Before lunch, we had a ceremony to hand out the mosquito nets, again with Pastors A and Mike sharing the Gospel and praying. The village chief Chief , was there as well, and it was wonderful to see him again. Lunch brought more excellent cooking, and then it was on to the school to present the toothbrushes, toothpastes and soaps we had brought with us, given by the children and families of Conestoga Christian School. The school director was very grateful for this gift and thanked us profusely. In all the times when we passed out the things we had brought with us, the reaction was one of sincere gratitude and thanks to God.
The remainder of the afternoon was spent walking the village, visiting with some of the namesakes and dropping off gifts. What a joy to see the families of in their compounds and to play with the children there. We prayed with some of the families, especially one where there was a newborn infant who had not even been named yet. Finally, it was time to take leave, but not before stopping at Pastor A's house and thank his wife and all the women there for the wonderful cooking they had done for us.
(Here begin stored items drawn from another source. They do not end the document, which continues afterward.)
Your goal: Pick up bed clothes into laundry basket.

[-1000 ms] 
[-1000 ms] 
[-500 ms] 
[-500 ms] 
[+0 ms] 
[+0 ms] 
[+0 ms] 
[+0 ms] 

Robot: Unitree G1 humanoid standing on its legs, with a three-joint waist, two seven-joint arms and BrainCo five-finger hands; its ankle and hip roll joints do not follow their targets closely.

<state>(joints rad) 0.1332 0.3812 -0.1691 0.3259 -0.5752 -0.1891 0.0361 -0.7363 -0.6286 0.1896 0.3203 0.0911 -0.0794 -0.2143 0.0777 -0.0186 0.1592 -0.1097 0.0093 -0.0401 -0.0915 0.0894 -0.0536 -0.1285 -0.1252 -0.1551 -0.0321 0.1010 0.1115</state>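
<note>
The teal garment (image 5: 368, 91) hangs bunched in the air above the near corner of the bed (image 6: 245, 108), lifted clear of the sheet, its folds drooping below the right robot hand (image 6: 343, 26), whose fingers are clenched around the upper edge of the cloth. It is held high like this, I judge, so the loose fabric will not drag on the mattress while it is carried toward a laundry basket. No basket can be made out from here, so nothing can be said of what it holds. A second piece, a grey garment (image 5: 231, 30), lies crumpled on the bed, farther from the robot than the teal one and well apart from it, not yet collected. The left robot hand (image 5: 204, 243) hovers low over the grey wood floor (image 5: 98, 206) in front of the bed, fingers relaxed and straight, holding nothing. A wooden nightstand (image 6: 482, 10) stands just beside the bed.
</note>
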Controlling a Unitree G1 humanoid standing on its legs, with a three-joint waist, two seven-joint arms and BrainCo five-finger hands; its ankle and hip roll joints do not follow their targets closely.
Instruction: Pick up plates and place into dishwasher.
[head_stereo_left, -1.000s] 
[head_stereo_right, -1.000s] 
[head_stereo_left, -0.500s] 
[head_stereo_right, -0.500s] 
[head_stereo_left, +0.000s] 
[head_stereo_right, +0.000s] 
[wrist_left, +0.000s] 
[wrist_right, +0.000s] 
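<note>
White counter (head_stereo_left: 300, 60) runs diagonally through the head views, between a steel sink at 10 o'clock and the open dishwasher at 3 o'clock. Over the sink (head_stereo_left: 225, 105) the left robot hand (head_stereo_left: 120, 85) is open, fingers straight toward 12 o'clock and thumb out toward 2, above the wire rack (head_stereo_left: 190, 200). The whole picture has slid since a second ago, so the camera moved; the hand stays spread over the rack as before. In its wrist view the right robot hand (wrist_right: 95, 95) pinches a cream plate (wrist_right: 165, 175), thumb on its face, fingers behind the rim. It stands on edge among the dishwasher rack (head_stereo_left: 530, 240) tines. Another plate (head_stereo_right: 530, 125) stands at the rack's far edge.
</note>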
We waved goodbye to the hundreds of children and drove off across the dusty sand roads, back to Thies.
Arrived in Thies meant saying goodbye to our translators at the MIS office. Another surprise awaited us at the hotel, where Sheri was waiting for us and had dinner with us. The hotel is very nice, and we enjoyed yet another wonderful meal. After showers, it was time to hit our soft beds in our air-conditioned rooms!
As we begin our final day in Senegal, we will be debriefing with the MIS staff here in Thies and then head back toward Dakar for some shopping or sightseeing, depending on any election disruptions (a lot of demonstrations may be taking place). We will be boarding our plane in the VERY early morning (more night than morning, actually...) and should arrive in Washington, DC, in the early morning US time. We are then heading back to Calvary, where we hope to arrive before noon.
Pray for us as we enter our last day here and then fly back. We so very much appreciate all your prayers! God clearly has kept us safe while here. We all are sad to leave as you cannot help but love the people of Senegal. May God richly increase His kingdom here in this part of His world.